What to work on: Every line of the material below that contains the string "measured" must appear in the answer.

· · ·

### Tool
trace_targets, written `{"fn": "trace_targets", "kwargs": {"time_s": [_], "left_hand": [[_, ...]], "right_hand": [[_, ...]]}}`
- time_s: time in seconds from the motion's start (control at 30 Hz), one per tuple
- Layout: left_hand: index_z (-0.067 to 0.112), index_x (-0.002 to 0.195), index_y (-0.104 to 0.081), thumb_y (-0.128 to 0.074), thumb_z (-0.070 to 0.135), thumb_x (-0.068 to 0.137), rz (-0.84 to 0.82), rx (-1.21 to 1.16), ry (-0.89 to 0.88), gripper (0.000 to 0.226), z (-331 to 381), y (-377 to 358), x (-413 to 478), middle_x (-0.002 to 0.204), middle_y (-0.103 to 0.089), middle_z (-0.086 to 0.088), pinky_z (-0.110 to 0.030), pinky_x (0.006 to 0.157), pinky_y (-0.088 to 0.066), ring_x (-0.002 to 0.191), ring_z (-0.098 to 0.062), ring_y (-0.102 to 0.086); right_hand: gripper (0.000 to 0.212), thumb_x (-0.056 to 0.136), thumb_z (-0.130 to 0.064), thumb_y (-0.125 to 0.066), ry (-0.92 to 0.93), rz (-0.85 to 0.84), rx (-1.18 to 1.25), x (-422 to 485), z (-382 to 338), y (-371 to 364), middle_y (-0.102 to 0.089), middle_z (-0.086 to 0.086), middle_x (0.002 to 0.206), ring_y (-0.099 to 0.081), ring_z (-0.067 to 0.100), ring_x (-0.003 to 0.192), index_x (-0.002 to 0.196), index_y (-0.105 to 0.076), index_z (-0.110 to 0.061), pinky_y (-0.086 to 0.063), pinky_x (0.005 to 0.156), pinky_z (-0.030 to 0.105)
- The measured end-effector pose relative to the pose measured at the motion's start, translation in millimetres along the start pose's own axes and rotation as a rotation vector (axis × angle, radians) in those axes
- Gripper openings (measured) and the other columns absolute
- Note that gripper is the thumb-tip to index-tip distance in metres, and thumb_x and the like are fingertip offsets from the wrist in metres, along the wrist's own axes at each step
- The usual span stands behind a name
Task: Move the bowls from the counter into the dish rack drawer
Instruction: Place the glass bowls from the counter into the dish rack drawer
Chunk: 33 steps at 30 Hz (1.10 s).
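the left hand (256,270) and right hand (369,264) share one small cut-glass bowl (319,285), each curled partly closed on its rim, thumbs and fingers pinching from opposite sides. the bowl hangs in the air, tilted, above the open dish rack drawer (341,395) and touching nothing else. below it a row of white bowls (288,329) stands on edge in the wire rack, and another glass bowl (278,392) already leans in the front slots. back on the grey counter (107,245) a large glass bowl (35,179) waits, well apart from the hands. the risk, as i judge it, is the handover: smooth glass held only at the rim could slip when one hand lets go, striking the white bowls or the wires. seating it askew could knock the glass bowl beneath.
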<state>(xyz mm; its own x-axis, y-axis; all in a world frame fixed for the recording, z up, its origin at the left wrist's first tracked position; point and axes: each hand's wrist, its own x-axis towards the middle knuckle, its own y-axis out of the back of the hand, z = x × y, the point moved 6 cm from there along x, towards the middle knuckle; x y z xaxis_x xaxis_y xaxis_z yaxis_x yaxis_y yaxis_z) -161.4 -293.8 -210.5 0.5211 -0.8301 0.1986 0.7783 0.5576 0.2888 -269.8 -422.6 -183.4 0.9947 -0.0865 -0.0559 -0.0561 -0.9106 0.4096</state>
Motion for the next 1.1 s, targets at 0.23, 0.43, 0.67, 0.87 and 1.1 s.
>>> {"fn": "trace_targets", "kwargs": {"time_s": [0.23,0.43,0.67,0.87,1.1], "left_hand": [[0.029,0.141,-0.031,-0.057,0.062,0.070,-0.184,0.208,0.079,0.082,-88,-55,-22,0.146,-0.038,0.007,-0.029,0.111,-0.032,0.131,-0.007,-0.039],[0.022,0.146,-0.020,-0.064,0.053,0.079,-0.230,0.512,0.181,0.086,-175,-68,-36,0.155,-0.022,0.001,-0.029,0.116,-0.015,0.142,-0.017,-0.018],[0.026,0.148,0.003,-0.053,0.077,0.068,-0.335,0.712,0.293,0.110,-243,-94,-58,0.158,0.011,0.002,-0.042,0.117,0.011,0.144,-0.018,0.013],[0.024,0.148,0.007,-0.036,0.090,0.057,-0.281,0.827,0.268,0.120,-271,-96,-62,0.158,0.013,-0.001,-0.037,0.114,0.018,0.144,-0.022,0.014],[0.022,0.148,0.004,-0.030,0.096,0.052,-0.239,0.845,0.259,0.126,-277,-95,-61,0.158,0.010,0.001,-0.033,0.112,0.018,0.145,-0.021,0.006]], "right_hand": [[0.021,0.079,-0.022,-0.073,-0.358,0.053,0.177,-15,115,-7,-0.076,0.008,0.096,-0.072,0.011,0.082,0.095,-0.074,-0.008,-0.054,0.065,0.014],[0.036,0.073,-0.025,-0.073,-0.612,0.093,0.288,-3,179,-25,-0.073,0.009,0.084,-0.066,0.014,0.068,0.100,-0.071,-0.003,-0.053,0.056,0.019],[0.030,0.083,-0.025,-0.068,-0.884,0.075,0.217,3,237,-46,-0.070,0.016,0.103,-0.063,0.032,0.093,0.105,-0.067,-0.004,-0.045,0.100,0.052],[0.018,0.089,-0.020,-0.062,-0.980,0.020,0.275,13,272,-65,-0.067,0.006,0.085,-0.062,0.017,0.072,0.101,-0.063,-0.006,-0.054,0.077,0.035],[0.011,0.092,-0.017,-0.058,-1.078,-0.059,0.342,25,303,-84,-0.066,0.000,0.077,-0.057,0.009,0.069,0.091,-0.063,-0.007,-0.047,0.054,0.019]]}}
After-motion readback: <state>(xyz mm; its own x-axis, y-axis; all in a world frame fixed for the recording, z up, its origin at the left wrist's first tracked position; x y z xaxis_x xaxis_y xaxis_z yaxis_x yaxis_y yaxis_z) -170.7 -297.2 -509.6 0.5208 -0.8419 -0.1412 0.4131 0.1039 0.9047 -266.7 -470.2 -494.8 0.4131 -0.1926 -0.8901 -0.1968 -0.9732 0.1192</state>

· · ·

Solution:
- The measured end-effector pose relative to the pose measured at the motion's start, translation in millimetres along the start pose's own axes and rotation as a rotation vector (axis × angle, radians) in those axes
- Gripper openings (measured) and the other columns absolute

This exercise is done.